### What you are asked to do
Identify and copy all lines of the material where the string "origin" is found.
### Dataset excerpt ###
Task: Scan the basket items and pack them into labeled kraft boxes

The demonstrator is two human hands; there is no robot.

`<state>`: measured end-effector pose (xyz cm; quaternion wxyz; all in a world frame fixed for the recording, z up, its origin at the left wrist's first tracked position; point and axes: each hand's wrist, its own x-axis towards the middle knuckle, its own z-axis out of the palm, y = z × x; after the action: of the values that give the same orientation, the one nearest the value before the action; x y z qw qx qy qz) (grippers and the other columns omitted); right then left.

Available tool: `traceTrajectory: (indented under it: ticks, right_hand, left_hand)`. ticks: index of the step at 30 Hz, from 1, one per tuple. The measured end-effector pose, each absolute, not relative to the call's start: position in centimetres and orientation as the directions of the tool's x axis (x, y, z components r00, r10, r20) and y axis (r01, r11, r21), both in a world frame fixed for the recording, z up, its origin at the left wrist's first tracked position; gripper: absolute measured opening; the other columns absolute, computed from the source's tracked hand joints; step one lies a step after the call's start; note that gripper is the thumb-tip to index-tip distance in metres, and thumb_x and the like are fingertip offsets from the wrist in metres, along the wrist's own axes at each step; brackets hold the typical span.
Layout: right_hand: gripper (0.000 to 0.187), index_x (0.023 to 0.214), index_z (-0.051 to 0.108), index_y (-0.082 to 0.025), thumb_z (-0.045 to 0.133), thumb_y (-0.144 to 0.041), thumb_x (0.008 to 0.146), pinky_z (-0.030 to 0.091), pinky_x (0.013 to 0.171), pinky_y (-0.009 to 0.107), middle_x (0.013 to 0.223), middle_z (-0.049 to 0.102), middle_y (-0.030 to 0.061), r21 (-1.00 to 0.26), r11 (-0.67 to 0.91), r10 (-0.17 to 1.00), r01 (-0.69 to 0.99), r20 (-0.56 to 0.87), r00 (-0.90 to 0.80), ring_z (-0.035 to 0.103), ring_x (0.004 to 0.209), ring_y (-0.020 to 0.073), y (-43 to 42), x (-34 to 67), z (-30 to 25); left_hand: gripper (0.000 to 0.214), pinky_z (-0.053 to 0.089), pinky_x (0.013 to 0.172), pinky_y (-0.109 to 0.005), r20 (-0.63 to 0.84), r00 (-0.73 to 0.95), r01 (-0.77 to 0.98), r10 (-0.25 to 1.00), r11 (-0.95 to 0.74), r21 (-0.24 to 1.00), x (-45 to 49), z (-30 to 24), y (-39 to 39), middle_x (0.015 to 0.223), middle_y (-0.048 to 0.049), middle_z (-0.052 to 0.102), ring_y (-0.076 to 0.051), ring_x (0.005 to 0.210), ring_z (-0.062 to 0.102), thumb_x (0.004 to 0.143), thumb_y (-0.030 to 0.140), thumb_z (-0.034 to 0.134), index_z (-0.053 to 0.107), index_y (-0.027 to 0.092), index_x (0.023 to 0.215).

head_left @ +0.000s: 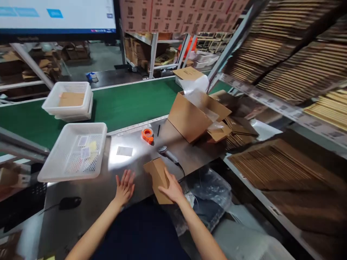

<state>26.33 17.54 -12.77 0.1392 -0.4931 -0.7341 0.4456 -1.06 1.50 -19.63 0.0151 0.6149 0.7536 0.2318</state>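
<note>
My right hand (pixel 171 187) grips a small brown cardboard box (pixel 156 174) by its right side, thumb across the near face and fingers along the edge. The box stands tilted at the front edge of the metal table, with a flap sticking out at its upper left. My left hand (pixel 125 187) is over the tabletop left of the box, fingers spread, holding nothing. Beyond the box lie a barcode scanner (pixel 168 154) and an orange tape dispenser (pixel 148 136). A flat grey label or card (pixel 124 151) rests on the table past my left hand.
A white plastic basket (pixel 58 151) with small packets stands on the left; stacked baskets (pixel 87 104) sit on the green conveyor (pixel 124 103). A large open carton (pixel 187 117) with bubble wrap is at the back right. Shelves of flattened cardboard (pixel 282 166) flank the right. A mouse (pixel 69 203) lies front left.
</note>
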Motion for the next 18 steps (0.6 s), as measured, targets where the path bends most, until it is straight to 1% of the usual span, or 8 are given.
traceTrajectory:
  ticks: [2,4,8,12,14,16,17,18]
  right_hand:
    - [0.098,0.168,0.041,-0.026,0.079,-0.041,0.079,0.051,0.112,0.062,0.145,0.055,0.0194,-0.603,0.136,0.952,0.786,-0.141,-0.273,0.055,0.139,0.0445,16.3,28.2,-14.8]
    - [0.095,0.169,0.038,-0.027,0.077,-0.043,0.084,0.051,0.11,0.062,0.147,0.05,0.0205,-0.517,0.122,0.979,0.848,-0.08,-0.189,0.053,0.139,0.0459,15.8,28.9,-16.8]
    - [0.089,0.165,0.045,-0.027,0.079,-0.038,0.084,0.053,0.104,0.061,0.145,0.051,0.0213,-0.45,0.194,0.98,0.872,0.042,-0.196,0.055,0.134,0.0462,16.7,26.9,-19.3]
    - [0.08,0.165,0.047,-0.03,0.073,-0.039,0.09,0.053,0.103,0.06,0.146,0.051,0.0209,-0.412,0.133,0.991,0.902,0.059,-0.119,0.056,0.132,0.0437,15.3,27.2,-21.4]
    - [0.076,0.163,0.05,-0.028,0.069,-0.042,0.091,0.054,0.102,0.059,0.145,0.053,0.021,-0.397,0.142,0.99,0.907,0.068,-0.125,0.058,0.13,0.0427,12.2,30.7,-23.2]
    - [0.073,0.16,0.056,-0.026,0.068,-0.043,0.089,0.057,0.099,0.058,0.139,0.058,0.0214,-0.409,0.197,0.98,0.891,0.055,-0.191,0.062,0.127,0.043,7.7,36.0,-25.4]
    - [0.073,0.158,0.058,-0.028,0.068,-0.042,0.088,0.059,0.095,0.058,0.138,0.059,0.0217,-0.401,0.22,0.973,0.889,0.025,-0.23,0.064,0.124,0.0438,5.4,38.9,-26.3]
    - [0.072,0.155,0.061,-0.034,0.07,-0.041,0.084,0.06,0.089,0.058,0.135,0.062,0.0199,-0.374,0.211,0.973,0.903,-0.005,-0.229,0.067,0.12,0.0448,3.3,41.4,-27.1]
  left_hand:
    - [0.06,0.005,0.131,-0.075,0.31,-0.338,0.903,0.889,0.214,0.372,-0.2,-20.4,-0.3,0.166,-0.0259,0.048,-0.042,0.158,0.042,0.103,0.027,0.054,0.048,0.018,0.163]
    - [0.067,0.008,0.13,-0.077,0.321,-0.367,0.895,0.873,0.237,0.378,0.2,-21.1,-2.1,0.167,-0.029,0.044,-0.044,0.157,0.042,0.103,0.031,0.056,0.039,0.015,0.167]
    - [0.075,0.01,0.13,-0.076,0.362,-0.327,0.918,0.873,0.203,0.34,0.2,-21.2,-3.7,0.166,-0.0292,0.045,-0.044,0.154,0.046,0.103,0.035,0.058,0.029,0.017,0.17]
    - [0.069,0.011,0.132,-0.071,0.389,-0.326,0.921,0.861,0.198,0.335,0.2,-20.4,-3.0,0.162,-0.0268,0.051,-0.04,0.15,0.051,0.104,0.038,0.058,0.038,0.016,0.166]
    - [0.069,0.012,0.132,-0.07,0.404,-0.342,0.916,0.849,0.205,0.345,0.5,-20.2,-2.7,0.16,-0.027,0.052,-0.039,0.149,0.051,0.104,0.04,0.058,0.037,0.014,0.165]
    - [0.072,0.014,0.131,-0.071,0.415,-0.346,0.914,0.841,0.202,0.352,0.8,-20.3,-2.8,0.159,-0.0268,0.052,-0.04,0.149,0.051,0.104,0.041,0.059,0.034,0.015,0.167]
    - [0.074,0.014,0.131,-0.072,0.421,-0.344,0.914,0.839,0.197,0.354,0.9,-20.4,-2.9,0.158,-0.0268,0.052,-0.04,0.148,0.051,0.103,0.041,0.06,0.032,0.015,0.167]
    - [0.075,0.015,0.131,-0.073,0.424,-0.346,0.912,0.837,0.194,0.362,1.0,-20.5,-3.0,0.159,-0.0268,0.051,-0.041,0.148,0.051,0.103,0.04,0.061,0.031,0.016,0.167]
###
### Output of the task
`<state>`: measured end-effector pose (xyz cm; quaternion wxyz; all in a world frame fixed for the recording, z up, its origin at the left wrist's first tracked position; point and axes: each hand's wrist, its own x-axis towards the middle knuckle, its own z-axis out of the palm, y = z × x; after the action: of the values that give the same orientation, the one nearest the value before the action; x y z qw qx qy qz) (grippers and the other columns omitted); right then left.
Available tool: `traceTrajectory: (indented under it: ticks, right_hand, left_hand)`. ticks: index of the step at 30 Hz, from 1, one per tuple. The measured end-effector pose, each absolute, not relative to the call's start: position in centimetres and orientation as the directions of the tool's x axis (x, y, z components r00, r10, r20) and y axis (r01, r11, r21), both in a world frame fixed for the recording, z up, its origin at the left wrist's first tracked position; gripper: absolute measured opening; the other columns absolute, computed from the source's tracked hand joints; step one lies a step after the call's start; note that gripper is the thumb-tip to index-tip distance in metres, and thumb_x and the like are fingertip offsets from the wrist in metres, along the wrist's own axes at each step; brackets hold the typical span.

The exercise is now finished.